*** Block opens ***

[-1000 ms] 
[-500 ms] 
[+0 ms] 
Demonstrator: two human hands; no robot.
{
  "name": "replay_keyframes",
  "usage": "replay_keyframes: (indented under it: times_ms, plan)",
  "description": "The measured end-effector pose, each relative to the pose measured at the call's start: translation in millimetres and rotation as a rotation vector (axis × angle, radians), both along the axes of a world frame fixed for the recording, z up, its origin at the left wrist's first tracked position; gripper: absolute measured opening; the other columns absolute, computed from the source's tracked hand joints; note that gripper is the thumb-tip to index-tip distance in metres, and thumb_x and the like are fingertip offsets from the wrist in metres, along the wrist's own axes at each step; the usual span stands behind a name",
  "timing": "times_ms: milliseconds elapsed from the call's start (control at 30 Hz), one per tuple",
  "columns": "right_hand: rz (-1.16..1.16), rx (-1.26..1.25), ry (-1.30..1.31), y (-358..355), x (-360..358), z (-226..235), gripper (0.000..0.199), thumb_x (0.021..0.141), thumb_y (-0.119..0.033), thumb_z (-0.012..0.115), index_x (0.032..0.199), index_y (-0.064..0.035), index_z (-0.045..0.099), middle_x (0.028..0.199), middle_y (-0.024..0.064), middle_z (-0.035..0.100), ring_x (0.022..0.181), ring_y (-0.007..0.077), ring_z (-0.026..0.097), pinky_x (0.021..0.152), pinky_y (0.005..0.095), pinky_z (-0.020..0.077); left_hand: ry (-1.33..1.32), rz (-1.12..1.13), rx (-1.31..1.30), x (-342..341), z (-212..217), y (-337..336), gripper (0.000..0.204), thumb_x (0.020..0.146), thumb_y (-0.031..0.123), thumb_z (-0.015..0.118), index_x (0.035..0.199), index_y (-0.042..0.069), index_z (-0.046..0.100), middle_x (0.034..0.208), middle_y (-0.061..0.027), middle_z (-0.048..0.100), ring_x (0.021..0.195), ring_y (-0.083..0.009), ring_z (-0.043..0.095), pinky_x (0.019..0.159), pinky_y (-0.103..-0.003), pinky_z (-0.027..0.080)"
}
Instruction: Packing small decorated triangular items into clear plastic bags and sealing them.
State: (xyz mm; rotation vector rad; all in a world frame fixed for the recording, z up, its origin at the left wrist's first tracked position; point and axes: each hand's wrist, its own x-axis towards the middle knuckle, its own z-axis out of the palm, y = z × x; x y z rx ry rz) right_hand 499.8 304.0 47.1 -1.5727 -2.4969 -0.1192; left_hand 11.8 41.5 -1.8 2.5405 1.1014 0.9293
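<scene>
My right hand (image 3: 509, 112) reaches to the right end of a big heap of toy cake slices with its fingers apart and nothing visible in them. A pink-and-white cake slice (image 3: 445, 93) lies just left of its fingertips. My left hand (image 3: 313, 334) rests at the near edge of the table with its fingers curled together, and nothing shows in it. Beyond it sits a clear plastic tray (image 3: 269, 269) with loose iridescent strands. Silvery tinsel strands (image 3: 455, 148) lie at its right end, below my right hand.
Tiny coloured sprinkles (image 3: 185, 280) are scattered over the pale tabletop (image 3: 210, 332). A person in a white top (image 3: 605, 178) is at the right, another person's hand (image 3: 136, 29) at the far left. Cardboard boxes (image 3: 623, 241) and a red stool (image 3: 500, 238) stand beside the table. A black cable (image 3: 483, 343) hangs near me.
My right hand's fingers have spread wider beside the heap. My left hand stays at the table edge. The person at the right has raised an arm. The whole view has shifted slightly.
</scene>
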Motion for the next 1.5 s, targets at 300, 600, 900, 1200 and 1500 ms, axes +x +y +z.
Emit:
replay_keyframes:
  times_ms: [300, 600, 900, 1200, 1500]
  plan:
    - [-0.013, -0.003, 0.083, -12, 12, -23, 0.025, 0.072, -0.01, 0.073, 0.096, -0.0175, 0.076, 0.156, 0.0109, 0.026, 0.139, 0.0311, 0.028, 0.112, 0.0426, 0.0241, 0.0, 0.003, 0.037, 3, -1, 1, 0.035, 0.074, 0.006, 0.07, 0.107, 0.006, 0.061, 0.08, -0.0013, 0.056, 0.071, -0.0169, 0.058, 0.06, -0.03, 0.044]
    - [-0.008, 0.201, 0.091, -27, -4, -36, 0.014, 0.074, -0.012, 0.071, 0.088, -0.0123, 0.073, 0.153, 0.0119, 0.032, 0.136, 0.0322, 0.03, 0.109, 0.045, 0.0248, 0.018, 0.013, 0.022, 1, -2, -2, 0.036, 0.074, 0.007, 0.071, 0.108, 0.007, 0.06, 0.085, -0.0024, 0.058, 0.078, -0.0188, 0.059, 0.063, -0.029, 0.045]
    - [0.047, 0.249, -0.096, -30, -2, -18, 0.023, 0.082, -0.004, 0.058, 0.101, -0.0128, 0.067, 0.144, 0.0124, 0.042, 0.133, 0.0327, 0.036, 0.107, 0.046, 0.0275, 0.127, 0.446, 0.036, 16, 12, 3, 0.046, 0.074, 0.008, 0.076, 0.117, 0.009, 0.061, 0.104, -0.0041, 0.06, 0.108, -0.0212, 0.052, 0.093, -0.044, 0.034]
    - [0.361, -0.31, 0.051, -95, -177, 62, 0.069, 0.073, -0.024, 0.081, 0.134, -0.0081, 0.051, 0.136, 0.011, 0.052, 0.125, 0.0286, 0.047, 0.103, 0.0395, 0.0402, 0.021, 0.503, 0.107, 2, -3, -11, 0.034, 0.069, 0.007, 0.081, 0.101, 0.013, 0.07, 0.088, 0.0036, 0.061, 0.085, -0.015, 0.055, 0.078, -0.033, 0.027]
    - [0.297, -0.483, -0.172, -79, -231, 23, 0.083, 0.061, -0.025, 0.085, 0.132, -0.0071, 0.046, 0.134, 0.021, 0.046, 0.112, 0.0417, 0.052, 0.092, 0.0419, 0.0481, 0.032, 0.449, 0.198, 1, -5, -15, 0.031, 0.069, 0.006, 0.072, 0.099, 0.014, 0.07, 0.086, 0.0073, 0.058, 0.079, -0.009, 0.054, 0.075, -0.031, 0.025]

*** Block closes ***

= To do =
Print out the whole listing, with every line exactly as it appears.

= Finished exercise =
[-1000 ms] 
[-500 ms] 
[+0 ms] 
Demonstrator: two human hands; no robot.
{
  "name": "replay_keyframes",
  "usage": "replay_keyframes: (indented under it: times_ms, plan)",
  "description": "The measured end-effector pose, each relative to the pose measured at the call's start: translation in millimetres and rotation as a rotation vector (axis × angle, radians), both along the axes of a world frame fixed for the recording, z up, its origin at the left wrist's first tracked position; gripper: absolute measured opening; the other columns absolute, computed from the source's tracked hand joints; note that gripper is the thumb-tip to index-tip distance in metres, and thumb_x and the like are fingertip offsets from the wrist in metres, along the wrist's own axes at each step; the usual span stands behind a name",
  "timing": "times_ms: milliseconds elapsed from the call's start (control at 30 Hz), one per tuple",
  "columns": "right_hand: rz (-1.16..1.16), rx (-1.26..1.25), ry (-1.30..1.31), y (-358..355), x (-360..358), z (-226..235), gripper (0.000..0.199), thumb_x (0.021..0.141), thumb_y (-0.119..0.033), thumb_z (-0.012..0.115), index_x (0.032..0.199), index_y (-0.064..0.035), index_z (-0.045..0.099), middle_x (0.028..0.199), middle_y (-0.024..0.064), middle_z (-0.035..0.100), ring_x (0.022..0.181), ring_y (-0.007..0.077), ring_z (-0.026..0.097), pinky_x (0.021..0.152), pinky_y (0.005..0.095), pinky_z (-0.020..0.077); left_hand: ry (-1.33..1.32), rz (-1.12..1.13), rx (-1.31..1.30), x (-342..341), z (-212..217), y (-337..336), gripper (0.000..0.204), thumb_x (0.020..0.146), thumb_y (-0.031..0.123), thumb_z (-0.015..0.118), index_x (0.035..0.199), index_y (-0.042..0.069), index_z (-0.046..0.100), middle_x (0.034..0.208), middle_y (-0.061..0.027), middle_z (-0.048..0.100), ring_x (0.021..0.195), ring_y (-0.083..0.009), ring_z (-0.043..0.095), pinky_x (0.019..0.159), pinky_y (-0.103..-0.003), pinky_z (-0.027..0.080)"
}
Instruction: Packing small decorated triangular items into clear plastic bags and sealing them.
State: (xyz mm; rotation vector rad; all in a world frame fixed for the recording, z up, its origin at the left wrist's first tracked position; point and axes: each hand's wrist, its own x-axis towards the middle knuckle, its own z-axis out of the palm, y = z × x; x y z rx ry rz) right_hand 499.8 304.0 47.1 -1.5727 -2.4969 -0.1192; left_hand 11.8 41.5 -1.8 2.5405 1.1014 0.9293
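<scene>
My right hand (image 3: 509, 112) reaches to the right end of a big heap of toy cake slices with its fingers apart and nothing visible in them. A pink-and-white cake slice (image 3: 445, 93) lies just left of its fingertips. My left hand (image 3: 313, 334) rests at the near edge of the table with its fingers curled together, and nothing shows in it. Beyond it sits a clear plastic tray (image 3: 269, 269) with loose iridescent strands. Silvery tinsel strands (image 3: 455, 148) lie at its right end, below my right hand.
Tiny coloured sprinkles (image 3: 185, 280) are scattered over the pale tabletop (image 3: 210, 332). A person in a white top (image 3: 605, 178) is at the right, another person's hand (image 3: 136, 29) at the far left. Cardboard boxes (image 3: 623, 241) and a red stool (image 3: 500, 238) stand beside the table. A black cable (image 3: 483, 343) hangs near me.
My right hand's fingers have spread wider beside the heap. My left hand stays at the table edge. The person at the right has raised an arm. The whole view has shifted slightly.
</scene>
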Motion for the next 1.5 s, targets at 300, 600, 900, 1200 and 1500 ms, axes +x +y +z.
Emit:
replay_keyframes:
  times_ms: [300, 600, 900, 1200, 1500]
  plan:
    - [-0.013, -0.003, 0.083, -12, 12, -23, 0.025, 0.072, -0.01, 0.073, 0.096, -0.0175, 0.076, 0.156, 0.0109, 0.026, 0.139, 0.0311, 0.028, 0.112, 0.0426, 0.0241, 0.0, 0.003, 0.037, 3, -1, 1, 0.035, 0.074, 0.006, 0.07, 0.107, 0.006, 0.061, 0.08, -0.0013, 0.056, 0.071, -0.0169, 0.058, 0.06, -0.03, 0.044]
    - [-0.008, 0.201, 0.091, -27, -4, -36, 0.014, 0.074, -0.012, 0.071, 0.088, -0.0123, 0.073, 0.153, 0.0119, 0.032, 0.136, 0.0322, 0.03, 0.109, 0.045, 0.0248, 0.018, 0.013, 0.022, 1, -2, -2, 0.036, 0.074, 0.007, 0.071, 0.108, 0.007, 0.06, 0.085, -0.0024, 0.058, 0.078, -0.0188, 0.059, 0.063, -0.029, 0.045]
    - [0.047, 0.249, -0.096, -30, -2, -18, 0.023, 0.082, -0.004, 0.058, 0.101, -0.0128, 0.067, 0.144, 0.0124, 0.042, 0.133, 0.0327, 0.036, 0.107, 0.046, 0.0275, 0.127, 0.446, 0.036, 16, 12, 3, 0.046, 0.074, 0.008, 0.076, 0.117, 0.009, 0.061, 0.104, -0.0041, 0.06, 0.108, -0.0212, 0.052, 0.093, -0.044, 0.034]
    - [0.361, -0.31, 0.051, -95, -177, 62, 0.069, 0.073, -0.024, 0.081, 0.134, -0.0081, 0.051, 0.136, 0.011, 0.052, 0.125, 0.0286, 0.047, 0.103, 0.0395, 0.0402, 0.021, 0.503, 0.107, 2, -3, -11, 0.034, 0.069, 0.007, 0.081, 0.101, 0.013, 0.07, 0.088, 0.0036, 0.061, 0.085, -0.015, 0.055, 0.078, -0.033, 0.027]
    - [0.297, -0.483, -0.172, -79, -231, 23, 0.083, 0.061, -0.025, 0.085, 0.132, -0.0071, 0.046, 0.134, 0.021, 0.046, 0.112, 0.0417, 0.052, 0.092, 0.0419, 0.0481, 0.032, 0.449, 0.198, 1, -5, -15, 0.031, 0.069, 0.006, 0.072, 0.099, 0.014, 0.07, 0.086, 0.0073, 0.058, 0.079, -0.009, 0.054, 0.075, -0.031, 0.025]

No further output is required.